This example uses data related with direct marketing campaigns of a Portuguese banking institution. The marketing campaigns were based on phone calls. Often, more than one contact to the same client was required, in order to assess if the product (bank term deposit) would be subscribed (‘yes’) or not (‘no’). For additional details on this dataset, please refer to: http://mlr.cs.umass.edu/ml/datasets/Bank+Marketing

In direct marketing campaigns (phone calls, direct mail, direct email…), marketing managers usually rely on data from past campaigns in order to build predictive models that are then used to support upcoming targeted efforts. The goal is to find out which features (demographics, transactional activity, contextual data, etc.) have the greatest impact on the probability of a customer accepting a given offer. Once a model has been built, new or existing customers (that don’t have the given product) are scored and assigned with a probability of taking the offer. Due to the fact that marketing dollars are limited (budget is a scarce resource), marketing managers must optimize their budgets by “hitting” customers with a high probability of accepting an offer and also with a large potential (expected return). By doing so, the expected profit from the campaign (cost of campaign minus the expected return once the customer agrees to open the given service or financial product) is also maximized.

Loading the Data

Let´s start by loading our data. We use this code chunk also to require the libraries needed for this project.
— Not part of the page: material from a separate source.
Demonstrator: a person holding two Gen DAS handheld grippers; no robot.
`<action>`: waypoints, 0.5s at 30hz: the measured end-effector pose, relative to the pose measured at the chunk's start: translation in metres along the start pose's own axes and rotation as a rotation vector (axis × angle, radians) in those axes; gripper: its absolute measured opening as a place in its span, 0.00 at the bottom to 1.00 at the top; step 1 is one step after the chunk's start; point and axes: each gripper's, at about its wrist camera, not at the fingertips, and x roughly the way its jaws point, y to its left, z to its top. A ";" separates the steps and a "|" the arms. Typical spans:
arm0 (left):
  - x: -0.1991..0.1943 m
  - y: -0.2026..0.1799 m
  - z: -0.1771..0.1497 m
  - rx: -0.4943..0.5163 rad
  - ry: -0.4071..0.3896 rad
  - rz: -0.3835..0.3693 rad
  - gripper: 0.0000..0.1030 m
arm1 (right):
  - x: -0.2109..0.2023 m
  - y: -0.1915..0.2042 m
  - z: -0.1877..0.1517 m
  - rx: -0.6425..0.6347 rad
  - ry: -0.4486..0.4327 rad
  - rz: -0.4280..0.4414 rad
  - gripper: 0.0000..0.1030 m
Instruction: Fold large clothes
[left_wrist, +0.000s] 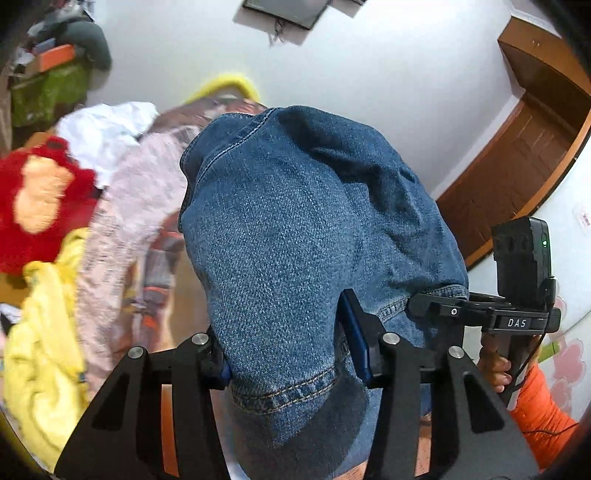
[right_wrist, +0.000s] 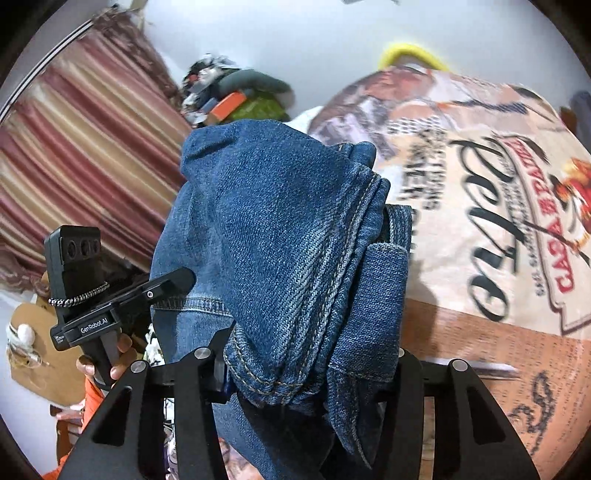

Notice that the data set must be already downloaded from the link provided above, and located in the current working directory.

library(caret); library(ggplot2)
library(plyr); library(dplyr)
library(pander)
bank <- read.csv("bank-full.csv",
                 header=T,
                 sep=";")

This data set contains the following columns:

Bank client data:

age (numeric)
job: type of job (categorical: ‘admin.’, ‘blue-collar’, ‘entrepreneur’, ‘housemaid’, ‘management’, ‘retired’, ‘self-employed’, ‘services’, ‘student’, ‘technician’, ‘unemployed’, ‘unknown’)
marital: marital status (categorical: ‘divorced’, ‘married’, ‘single’, ‘unknown’; note: ‘divorced’ means divorced or widowed)
education (categorical: ‘basic.4y’, ‘basic.6y’, ‘basic.9y’, ‘high.school’, ‘illiterate’, ‘professional.course’, ‘university.degree’, ‘unknown’)
default: has credit in default? (categorical: ‘no’, ‘yes’, ‘unknown’)
housing: has housing loan? (categorical: ‘no’, ‘yes’, ‘unknown’)
loan: has personal loan? (categorical: ‘no’, ‘yes’, ‘unknown’)

Objective

Our objective is to build clustering scheme for the current customer base, including all bank client data, and using the current campaign data as potential discrimination variables.

Data Preparation

bank <- subset(bank, contact %in% c("cellular", "telephone"))
bank$contact <- as.factor(as.character(bank$contact))

# Balance
p <- qplot(balance, data = bank,
           geom = "density", alpha = I(1/2))
p <- p + ggtitle("Histogram of Balance")
p

The balance column does not appear to follow a normal distribution. There are some outliers that add noise to the variable so there is a need to remove such values.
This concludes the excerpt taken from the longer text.